[tor-talk] Torbutton-birdy version 0.0.2
Mike Perry
mikeperry at torproject.org
Sun May 27 22:32:24 UTC 2012
Thus spake tagnaq (tagnaq at gmail.com):
> > Wouldn't this (or some of the other header settings) allow the
> > recipient or general public (if a mailing list post) to learn that
> > a person was using TorBirdy?
>
> I don't think that Sukhbir and Jake aim for an undetectable TorBirdy,
> but as soon as another email client has also an extension like
> TorBirdy and agrees on the same header field settings I guess it
> wouldn't be easy to determine the client in use by looking at the
> header. The MSA would very likely still have the "power" to determine
> the client (version).
>
> > I hate to say it, but "What's the threat model?"
>
> My thread model is described on page 6 of the following paper:
> http://bit.ly/qDZm7C
This is an awesome doc.
Is this sourced from latex? Is it possible to output an html version
somehow, too?
I find the pdf format heavy and unnerving from a security perspective..
> > Is that important? It seems like it would be. As an example, go
> > through this thread, and see whose reply header is of the form "On
> > X, Y wrote:" and now you know who's not running the latest
> > version.
>
> I'd consider it as important to have all torbirdy "stable" users in
> one anonymity set as soon as there is a feature complete stable
> version. I consider the current version as experimental.
Hrmm. Actually, if we can avoid revealing this anonymity set explicitly
to mailing lists and recipients, I think that might be a worthy goal.

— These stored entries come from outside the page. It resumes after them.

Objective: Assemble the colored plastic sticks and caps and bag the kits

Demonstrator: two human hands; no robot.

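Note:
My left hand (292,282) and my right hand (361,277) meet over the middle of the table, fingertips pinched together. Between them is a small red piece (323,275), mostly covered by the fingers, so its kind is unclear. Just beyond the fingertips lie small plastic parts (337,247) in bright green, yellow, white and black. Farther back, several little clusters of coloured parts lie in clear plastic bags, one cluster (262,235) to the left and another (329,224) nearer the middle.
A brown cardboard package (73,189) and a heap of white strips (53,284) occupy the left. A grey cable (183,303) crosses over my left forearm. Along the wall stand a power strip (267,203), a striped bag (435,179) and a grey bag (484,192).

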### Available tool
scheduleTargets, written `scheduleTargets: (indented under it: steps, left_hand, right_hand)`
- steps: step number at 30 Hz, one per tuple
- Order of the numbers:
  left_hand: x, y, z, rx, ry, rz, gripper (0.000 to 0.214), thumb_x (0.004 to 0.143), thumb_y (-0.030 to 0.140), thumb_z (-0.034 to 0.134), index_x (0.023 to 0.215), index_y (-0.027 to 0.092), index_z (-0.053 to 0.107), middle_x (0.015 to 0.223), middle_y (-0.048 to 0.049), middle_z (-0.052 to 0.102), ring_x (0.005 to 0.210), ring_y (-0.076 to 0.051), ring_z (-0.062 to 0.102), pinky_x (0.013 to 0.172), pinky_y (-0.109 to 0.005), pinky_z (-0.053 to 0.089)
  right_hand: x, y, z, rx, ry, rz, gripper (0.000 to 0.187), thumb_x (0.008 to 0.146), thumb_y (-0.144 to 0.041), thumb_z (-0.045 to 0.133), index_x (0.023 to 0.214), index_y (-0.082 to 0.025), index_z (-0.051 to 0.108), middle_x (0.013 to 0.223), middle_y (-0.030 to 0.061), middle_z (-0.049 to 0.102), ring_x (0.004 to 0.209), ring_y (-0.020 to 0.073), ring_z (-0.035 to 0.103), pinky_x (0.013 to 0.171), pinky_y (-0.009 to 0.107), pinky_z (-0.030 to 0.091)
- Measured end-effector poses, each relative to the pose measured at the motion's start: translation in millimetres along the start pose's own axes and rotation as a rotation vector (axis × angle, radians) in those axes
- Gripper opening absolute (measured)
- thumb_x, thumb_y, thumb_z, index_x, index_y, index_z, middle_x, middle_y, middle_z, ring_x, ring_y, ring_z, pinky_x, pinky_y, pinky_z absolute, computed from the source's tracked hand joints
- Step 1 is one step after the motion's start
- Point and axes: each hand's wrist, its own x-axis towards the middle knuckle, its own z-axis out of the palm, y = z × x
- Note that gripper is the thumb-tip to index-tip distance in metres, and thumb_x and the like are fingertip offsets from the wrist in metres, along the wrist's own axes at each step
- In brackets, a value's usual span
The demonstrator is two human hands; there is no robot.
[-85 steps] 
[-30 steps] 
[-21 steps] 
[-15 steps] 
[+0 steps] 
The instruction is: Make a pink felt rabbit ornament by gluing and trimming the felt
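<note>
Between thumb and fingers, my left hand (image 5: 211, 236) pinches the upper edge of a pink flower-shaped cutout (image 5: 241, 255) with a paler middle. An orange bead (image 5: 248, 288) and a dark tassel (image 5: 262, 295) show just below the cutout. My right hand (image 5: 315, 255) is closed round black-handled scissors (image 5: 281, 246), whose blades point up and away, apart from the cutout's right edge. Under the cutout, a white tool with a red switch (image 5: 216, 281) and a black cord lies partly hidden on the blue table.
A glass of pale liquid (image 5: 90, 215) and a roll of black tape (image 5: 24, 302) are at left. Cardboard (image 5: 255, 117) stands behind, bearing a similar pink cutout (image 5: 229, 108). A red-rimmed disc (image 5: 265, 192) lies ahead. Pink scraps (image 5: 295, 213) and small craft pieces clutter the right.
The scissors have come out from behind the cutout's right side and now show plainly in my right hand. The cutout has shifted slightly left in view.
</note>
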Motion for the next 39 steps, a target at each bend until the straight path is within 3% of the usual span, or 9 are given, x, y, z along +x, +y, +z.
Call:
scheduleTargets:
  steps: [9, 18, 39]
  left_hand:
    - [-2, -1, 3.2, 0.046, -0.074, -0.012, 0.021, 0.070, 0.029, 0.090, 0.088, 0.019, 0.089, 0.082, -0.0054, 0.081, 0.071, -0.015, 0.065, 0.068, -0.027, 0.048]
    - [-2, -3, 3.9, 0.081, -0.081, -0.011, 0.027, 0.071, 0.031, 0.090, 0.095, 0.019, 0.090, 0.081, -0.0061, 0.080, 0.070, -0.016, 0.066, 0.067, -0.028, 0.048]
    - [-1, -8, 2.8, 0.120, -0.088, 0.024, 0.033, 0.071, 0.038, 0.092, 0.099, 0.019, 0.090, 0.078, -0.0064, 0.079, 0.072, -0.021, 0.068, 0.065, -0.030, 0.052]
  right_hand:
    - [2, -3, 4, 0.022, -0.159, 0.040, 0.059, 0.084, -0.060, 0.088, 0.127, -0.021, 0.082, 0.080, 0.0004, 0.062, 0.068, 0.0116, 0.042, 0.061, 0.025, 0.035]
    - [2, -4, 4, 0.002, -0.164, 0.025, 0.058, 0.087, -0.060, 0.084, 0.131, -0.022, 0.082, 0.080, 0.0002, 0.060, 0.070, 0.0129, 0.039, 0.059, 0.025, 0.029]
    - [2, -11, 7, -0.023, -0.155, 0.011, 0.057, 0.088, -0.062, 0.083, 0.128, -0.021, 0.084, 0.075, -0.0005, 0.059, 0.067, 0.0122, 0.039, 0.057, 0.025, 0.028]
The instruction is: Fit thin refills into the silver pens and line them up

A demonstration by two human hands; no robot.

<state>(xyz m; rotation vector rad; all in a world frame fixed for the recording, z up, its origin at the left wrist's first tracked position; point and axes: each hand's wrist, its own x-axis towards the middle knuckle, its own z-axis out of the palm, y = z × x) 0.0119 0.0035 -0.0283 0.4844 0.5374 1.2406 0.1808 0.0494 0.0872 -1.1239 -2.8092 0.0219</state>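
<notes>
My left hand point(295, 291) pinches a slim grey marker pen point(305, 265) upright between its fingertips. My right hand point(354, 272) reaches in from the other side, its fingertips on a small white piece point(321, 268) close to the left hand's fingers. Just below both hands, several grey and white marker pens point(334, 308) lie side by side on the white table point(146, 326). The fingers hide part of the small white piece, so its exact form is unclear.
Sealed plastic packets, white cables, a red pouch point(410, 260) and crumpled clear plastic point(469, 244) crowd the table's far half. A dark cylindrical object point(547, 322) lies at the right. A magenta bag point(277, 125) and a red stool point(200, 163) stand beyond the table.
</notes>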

The primary reason we don't bother with it on Tor Browser is because tor
exits are meant to be discoverable (with a useful secondary reason being
to take Mozilla to school). Since Tor IPs are often absent from mailing
list headers if the SMTP server(s) are not run by a total jerk, can we
figure out a way to look more common?
What's wrong with using the Thunderbird default locale string for the
quotation here? If you're posting on a mailing list where discussion
occurs in only one human language, shouldn't you be using that same
localization for mail client? For multilingual users, can we solve that
problem a different way, perhaps by a localization dropdown menu or
something?
I agree this is a tricky issue.. I could see this choice a few different
ways. I just want to make sure we don't unnecessarily explicitly expose
the user agent to a mailing list unless we really have to.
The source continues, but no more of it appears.